Descrição

A historiografia da segunda metade do século XX sublinhou o quão complexo pode ser o estudo do fenómeno inquisitorial. O problema interpretativo desta longa história assume diferentes características consoante as perspetivas: a imagem, a perceção, o seu entendimento coevo ou posterior, entrecruzam-se com o devir histórico do Santo Ofício, entre análises gerais, tout court, e outras mais circunscritas às realidades particulares. Se, por um lado, Edward Peters (1989) mostrava como, de forma geral, existem dois momentos históricos distintos relativos à Inquisição, isto é, o período medieval e a época moderna, por outro lado, propunha uma distinção fundamental entre “Inquisição”, entendida no singular e com maiúscula, derivada do cariz mitificado e representativo, e as “inquisições”, com minúscula, com os respetivos desenvolvimentos histórico-sociais-institucionais.

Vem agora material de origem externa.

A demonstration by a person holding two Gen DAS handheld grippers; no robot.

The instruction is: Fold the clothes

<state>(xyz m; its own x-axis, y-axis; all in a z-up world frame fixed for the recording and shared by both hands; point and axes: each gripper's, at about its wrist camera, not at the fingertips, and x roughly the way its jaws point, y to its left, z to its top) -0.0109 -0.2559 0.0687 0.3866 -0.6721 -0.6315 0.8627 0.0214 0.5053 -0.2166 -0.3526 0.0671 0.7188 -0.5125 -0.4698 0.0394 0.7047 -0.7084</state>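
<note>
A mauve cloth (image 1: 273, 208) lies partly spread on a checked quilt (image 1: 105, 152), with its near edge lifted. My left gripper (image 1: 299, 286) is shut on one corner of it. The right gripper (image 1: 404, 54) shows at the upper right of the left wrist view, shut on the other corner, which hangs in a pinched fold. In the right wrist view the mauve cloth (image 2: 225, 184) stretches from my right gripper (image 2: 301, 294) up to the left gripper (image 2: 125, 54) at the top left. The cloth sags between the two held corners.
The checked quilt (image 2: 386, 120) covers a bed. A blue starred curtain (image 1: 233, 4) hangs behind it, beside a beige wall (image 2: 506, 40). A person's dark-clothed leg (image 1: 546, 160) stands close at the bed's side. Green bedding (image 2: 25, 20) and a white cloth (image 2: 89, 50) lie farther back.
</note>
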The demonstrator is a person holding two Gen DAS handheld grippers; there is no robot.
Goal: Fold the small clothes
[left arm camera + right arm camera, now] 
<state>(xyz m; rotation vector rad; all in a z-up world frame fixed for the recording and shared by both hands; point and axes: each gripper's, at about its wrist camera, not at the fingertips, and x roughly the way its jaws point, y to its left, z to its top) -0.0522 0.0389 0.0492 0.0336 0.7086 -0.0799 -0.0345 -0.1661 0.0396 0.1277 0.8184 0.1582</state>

De um outro ponto de vista, é de destacar o importante contributo da historiografia espanhola – concretizado em publicações coletivas – que durante os anos oitenta do século XX analisou em sentido diacrónico (desde a fundação em finais do século XV até ao processo de abolições dos séculos XVIII-XIX) e sincrónico (da Europa à América) o Santo Ofício espanhol enquanto sistema, fornecendo aos historiadores um modelo interpretativo do fenómeno inquisitorial capaz de abrir novas linhas de investigação, tanto em sentido político-institucional, como religioso-social e cultural. Recentemente, Giuseppe Marcocci e José Pedro Paiva encetaram uma leitura integrada para o caso português, proporcionando uma narrativa inclusiva das realidades peninsulares e do mundo imperial na sua obra História da Inquisição Portuguesa (2013).

Neste contexto, Francisco Bethencourt, na primeira edição portuguesa do seu estudo comparativo (1994), retomava a perspetiva sistémica espanhola e introduzia o carácter plural desse fenómeno, assumido no título, História das Inquisições. Como sublinhava o historiador português, sob o termo Inquisição residem conceitos e realidades diferentes. O conhecimento de uma realidade concreta – segundo Bethencourt – não permitiria um acesso direto ao entendimento de outras, não obstante, devia-se procurar elaborar uma metodologia comparada capaz de transcender o provincialismo em que muitas vezes se cristalizam os estudos de caso.

A evolução desse debate historiográfico teve como ponto de chegada, mais recentemente, a experiência coletiva do Dizionario Storico dell’Inquisizione (2010), dirigido por Adriano Prosperi, uma iniciativa que beneficiou, sem dúvida, da abertura do Archivio Storico della Congregazione per la Dottrina della Fede em 1998. Essa experiência, para além de ter permitido de forma conjunta a superação de esquemas cronológicos rígidos – como a divisão entre a medievalidade e a época moderna – proporcionou aos diferentes investigadores uma estrutura com diretivas homogéneas a partir das quais enquadrar pluralidades históricas e historiográficas.

Para além das interpretações no singular ou no plural – determinadas pelas tendências micro-históricas ou pelas necessidades de uma História Global – o objetivo deste grupo de trabalho é o de abordar este complexo esquema interpretativo, retomando a proposta original de Bethencourt, com a finalidade de conectar o estudo das várias realidades inquisitoriais – do contexto europeu ao mais amplo espaço mundial – sob o prisma de uma metodologia comum e comparada.

Partindo de uma análise da história institucional das Inquisições, pretende-se problematizar os seus momentos constitutivos e a formação de cada sistema inquisitorial. Esse aspeto possibilitará individuar e aprofundar o conhecimento sobre as estratégias de ajustamento postas em prática pelo Santo Ofício, bem como pelas sociedades em que se inseriu. O grupo – com base neste quadro historiográfico e metodológico – defende que esse conhecimento pode evidenciar qual foi o impacto e o papel exercidos pelas Inquisições na evolução das sociedades modernas e contemporâneas.